The Preserve has long harbored the sole remaining population of red-cockaded woodpeckers in Virginia, although a second population is in the process of being re-established in the Great Dismal Swamp National Wildlife Refuge by the U.S. Fish and Wildlife Service, the DGIF and partners.
The DGIF’s Executive Director Bob Duncan lauds this discovery as a conservation success for Virginia. “The long-term commitment of our agency and its partners to acquire and actively manage the Big Woods WMA for red-cockaded woodpeckers, and many other species, is tremendous, said Duncan. The arrival of these red-cockaded woodpeckers at the WMA marks a major landmark in DGIF’s conservation efforts for this endangered species. Under the federal Endangered Species Act, the DGIF has a Cooperative Agreement with the U.S. Fish and Wildlife Service to serve as the lead agency for the conservation of protected animal species in Virginia, including red-cockaded woodpeckers. The Big Woods WMA was purchased in 2010 with funds provided in part by the U.S. Fish and Wildlife Service’s Recovery Land Acquisition program, which provides grant funds to support the conservation of habitat for endangered and threatened species.”
Sergio Harding, a bird conservation biologist with DGIF, shared his thoughts on the agency’s journey of recovering this endangered bird. “Through our contributions of funding, equipment and staff time, the DGIF has long supported the great conservation work that our partners have done on the Piney Grove population of red-cockaded woodpeckers. In recent years we have become more directly involved in such work through habitat management to benefit the species on Big Woods WMA – it is gratifying to see this work start coming to fruition.”

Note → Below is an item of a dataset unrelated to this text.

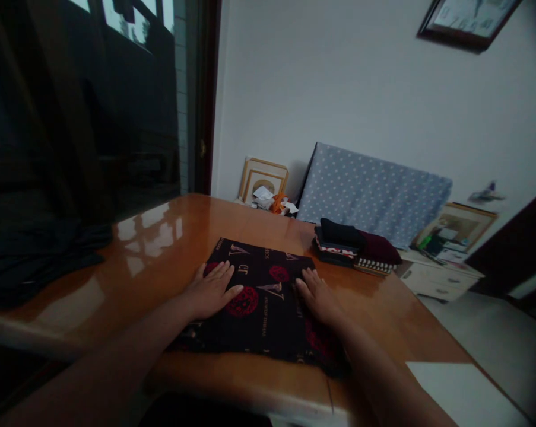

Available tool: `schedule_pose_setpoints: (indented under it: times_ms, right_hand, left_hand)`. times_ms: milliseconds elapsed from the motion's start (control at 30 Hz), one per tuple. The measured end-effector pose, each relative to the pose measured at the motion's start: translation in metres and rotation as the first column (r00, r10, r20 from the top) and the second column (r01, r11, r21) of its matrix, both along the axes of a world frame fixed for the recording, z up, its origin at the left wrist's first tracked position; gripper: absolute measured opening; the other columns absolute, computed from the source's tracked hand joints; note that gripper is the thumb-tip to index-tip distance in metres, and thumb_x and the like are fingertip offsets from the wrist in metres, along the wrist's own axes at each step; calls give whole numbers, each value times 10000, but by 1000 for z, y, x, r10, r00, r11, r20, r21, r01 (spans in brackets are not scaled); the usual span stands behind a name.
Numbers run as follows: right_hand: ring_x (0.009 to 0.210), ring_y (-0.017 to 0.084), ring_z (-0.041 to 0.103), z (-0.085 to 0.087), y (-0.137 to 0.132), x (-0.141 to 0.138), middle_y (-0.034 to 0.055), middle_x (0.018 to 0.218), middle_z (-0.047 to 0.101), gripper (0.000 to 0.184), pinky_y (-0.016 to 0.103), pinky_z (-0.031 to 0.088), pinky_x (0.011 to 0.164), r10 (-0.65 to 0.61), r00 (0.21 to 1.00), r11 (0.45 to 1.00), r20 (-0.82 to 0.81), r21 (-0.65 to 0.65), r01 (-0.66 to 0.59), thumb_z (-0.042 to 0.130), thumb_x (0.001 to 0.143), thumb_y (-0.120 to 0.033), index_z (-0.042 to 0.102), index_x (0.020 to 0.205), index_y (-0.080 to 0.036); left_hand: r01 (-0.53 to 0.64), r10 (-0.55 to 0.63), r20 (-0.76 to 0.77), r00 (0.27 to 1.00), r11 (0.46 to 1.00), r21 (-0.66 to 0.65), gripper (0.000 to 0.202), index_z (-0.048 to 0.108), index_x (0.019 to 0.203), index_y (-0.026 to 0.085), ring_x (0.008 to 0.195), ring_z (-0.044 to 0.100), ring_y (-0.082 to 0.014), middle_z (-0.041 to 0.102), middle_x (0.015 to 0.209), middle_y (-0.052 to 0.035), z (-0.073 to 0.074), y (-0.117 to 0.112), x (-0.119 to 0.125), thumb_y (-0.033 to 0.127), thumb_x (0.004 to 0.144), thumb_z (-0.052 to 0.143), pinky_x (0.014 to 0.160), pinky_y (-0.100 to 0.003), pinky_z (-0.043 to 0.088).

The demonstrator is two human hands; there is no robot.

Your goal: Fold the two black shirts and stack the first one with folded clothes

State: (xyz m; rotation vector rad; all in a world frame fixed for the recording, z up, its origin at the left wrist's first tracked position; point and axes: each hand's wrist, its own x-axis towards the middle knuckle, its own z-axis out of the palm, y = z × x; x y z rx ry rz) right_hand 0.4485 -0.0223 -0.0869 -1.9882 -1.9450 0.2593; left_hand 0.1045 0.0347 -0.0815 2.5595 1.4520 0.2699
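A black cloth (261,314) with red round motifs and pale lettering lies folded flat on the glossy wooden table (161,237). My left hand (211,289) rests palm down on the cloth's left part, fingers stretched out and slightly spread. My right hand (317,295) lies flat on its right part, fingers extended toward the far edge. Neither hand grips anything.
A stack of folded garments (354,246) sits at the table's far right corner. Dark cloth (36,255) lies at the left. Behind the table stand a dotted blue panel (370,193), picture frames (263,178) and crumpled paper (272,201) against the wall. A white cabinet (437,279) stands at right.
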Motion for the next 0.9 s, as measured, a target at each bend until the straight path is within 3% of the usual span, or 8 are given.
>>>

One of the most critical restoration efforts by the DGIF has been reintroducing fire to the woodland through annual controlled burns. Fire historically played an essential role in shaping the pine savannas that the woodpecker depends on — it maintains their open conditions by preventing excessive growth of hardwood trees and shrubs, while stimulating the growth of native grasses and wildflowers. To further aid in the restoration process at Big Woods WMA, the DGIF has also strategically thinned trees and planted longleaf pines, the pine species preferred by red-cockaded woodpeckers and the historically dominant tree of Virginia’s pine savannas. The arrival of these woodpeckers in Big Woods WMA demonstrates that the DGIF’s restoration efforts are making a difference and Piney Grove Preserve’s woodpeckers are finding the expanded habitat they need. “We’re excited to see our work on the ground pay off,” says Steve Living, the Regional Lands & Facilities Manager overseeing the DGIF’s habitat work at Big Woods. “Over the last six years, our efforts have really accelerated, and you can see the difference in the habitat.”

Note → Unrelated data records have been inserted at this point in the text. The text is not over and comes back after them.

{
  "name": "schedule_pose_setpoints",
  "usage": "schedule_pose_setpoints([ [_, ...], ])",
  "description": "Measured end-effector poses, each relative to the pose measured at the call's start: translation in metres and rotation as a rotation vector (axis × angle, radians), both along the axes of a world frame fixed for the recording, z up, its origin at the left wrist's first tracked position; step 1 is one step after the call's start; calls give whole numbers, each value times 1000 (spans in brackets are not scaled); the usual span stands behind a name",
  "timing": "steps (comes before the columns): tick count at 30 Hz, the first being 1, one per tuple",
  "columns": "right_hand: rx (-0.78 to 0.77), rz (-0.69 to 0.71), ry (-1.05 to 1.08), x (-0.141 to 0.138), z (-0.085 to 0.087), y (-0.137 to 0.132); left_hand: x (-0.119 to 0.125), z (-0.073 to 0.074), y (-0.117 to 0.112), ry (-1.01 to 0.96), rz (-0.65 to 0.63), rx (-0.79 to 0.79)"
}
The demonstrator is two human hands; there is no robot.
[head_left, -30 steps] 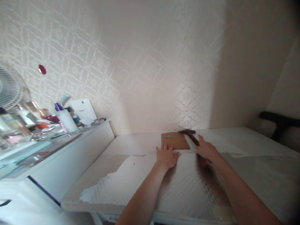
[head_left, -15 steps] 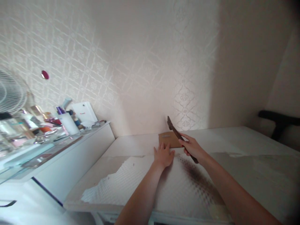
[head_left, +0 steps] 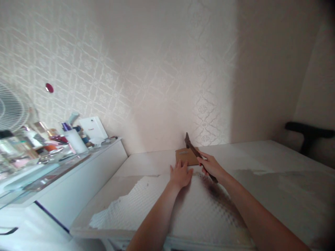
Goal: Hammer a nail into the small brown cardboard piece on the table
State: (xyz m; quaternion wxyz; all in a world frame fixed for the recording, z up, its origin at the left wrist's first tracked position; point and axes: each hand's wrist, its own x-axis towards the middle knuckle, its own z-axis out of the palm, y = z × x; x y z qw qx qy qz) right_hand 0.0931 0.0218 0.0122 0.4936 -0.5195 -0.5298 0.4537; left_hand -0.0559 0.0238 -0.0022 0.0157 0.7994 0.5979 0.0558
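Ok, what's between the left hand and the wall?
Head view: a brown board lies there, the left hand touching its near edge, the right hand's dark tool raised over it.

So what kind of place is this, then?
Probably a room in a home, perhaps a bedroom: patterned wallpaper, a white dresser crowded with bottles, and a fan at its far end.

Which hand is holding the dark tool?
The right hand, closed round the dark tool, whose head is up above the brown card; the left hand lies flat and open at the card's near edge.
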Motion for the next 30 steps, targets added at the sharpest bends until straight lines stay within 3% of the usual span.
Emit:
schedule_pose_setpoints([
  [15,-12,66,33,-2,0,-2,1,1,0,0,1,-3],
  [30,-41,14,51,-1,5,-5,1,2,-1,14,1,-21],
])
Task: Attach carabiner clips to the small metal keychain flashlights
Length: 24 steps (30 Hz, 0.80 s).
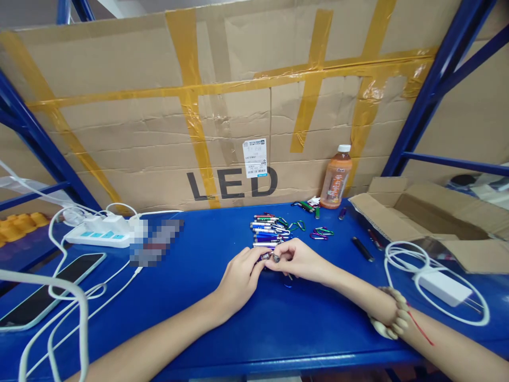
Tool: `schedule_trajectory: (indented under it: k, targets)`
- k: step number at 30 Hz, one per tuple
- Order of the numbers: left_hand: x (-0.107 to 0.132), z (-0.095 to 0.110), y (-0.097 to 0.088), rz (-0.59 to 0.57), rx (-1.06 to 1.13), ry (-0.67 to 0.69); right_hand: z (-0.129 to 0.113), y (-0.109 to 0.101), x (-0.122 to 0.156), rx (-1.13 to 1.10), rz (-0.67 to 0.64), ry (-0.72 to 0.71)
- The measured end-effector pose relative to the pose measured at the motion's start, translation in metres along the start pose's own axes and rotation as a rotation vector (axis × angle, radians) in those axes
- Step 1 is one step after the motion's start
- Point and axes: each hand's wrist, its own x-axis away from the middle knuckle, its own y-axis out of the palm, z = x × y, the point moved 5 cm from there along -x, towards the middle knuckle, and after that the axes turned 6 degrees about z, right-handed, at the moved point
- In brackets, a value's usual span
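Metal piece, pinched by left hand and right hand, seems unfinished, with tubes lined up (some carabiners loose) toward the tabletop's back edge.

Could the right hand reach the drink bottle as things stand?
Probably yes: only small, low items like the clips seem to lie between the right hand and the bottle, though that hand is holding a small piece.

Small metallic cylinder, held at lower center of frame, slim multicolored tubes lying side by side just above
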Motion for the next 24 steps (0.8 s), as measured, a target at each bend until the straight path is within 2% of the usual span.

Next steps to support these birds, and any future additional red-cockaded woodpeckers settling into the WMA, include the continuation of the prescribed burning and forest thinning program. Additionally, the DGIF has started supplementing natural cavities (made by the birds) with artificial cavities created through drilling and the use of insert boxes. Artificial cavities are a proven technique to encourage redcockaded woodpecker population growth by providing ready-to-use cavities, which are a major limiting factor in population growth.
So long as the DGIF continues its efforts to maintain Big Woods WMA as a pine savanna, habitat for the red-cockaded woodpecker will only continue to improve. The birds rely on mature pine savannas with pines aging 70-120 years old, but most of the WMA’s pine trees, outside of the area the birds currently inhabit, are still relatively young. As the WMA’s pines age with the proper continued management, the DGIF is optimistic that nesting opportunities for the birds will expand to support this growing population of red-cockaded woodpeckers.